The importance of stillness is lost on me as a I shimmy through the motions of a day, saying yes to everything, picking up forgotten meetings and chores that have fallen out of my full calendar. As the hours pass, I repeat “I’m writing, I’m writing…” over and over again to make myself believe I’m writing. But the phrase is vapid. No one believes me. I barely believe myself. Though you know I try.
In my desire to arrive at some financial or acclaimed destination my eye never settles in the blur the pace of my feet make of the world. All signs say, welcome to the potential New York City. But not the inevitable one. Certainly, there are a scant few people who can say that New York doesn’t blur them. I aspire to be these people (I also don’t believe that it has to do with class or money).
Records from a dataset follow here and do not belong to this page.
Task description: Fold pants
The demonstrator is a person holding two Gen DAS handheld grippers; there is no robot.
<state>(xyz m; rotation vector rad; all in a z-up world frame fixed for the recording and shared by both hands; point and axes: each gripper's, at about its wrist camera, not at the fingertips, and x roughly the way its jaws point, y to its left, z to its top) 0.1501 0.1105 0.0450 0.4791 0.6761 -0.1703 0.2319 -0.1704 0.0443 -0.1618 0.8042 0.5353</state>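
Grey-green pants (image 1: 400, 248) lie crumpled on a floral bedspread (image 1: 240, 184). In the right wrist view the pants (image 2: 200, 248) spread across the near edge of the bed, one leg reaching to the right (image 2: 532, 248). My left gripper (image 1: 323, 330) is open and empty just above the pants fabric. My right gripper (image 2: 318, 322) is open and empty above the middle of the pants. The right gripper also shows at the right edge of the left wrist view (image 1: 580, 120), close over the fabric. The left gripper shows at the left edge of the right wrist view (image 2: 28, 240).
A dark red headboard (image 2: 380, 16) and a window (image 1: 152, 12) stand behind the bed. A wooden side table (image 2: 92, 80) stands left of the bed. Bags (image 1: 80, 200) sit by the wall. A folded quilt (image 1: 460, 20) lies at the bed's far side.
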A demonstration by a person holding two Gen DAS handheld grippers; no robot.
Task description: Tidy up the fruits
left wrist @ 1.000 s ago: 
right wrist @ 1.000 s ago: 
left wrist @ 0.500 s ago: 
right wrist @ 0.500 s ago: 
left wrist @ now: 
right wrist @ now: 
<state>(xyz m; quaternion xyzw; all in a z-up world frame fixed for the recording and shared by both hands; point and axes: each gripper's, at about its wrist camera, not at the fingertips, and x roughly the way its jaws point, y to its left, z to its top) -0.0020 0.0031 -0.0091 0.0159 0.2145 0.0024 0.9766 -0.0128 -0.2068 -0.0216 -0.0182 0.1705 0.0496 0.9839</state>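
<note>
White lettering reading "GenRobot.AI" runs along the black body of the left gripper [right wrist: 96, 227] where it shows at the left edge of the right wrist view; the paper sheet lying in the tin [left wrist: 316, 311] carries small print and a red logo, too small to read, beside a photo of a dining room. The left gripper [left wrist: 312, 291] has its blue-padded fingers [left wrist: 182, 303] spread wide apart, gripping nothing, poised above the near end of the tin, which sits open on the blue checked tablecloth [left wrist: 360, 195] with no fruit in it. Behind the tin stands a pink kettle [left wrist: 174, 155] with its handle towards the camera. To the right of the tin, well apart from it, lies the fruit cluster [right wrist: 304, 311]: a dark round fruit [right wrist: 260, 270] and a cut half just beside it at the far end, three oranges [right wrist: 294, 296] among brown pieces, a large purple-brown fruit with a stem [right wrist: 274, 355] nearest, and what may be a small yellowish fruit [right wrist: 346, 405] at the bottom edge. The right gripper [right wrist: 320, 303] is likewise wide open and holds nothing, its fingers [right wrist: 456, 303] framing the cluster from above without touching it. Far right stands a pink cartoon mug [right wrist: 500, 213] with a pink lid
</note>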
I think has to do with a mindset.
I came to this city with a dream to write for Nylon, or Bust, or some other trendy, fun magazine. But I couldn’t get myself to just apply to the internships. They seemed petty, and I had too much pride. I was a Writer. I would weave winding pieces about death and dying and anxiety and nostalgia that could put the most avid reader to sleep. I sent these pieces to the editors being like, “I want to write about people who make graffiti in the walls of the subway tunnels. I want to write about how going to Union Square gives me an anxiety attack.” And so on. So, of course they never wrote back. I’m a dark bitch, who couldn’t accept that her dreams were not the substance of anemic pieces on the importance of a pair of shoes. Am I negging right now, Nylon?
Sometimes my ambitions seem to cover this city like the underbelly of a phoenix, so brilliant that I would swear this place was made of gold. Other times I wonder if someone pitched me my dream once and I bought it. Clouds are not formed by skeletons. There is nothing to a dream but the stories of the mind and refractions of light.
For the first time the question was posed to me: What will you fight for?
We sat at a white table stained with red acrylic paint. My elbows were sprawled out, fist on my chin, comfortable and sleepy. I said I didn’t think that fighting was the path to where I wanted to get. My interviewer seemed a bit taken aback and explained the story of her parents. How they fought. How, in their case, they fought to survive.
I left feeling unsettled. How did my mother fight? My grandmothers fought. The times that I fought when the break of day ambushed a good amount of hubris I had about the calculations of my bank account or a inclinations of a lover.
If you’re not playing you’re not paying attention. If you’re not in your body someone else will be. If anything, fight for the vessel that is yours for now.
Her voice crept inside me. Where is your fight? Where is your salt? Where does it boil inside? That’s the way. You know you are as bloodthirsty as the person next to you. It’s only natural.
In my dream a line of people said what they liked in sex, and what they liked in a partnership. I said I liked to feel the sweat. I liked to feel like I am working for something. Fighting doesn’t have to be hateful. Fighting can create place, can create boundaries, can be a form of exploration. Is growth. How else does a bud brace against the cold spring wind?
This is for you, Bust, Nylon, this is for all who taught me that I must fight, not only for my own writing, my own dreams that transform like clouds, but for the dreams of others, who are growing, who are defining their world. Who are building their strength. Who are not readily heard. We must fight for our voices, and not in a hateful way. But we must fight.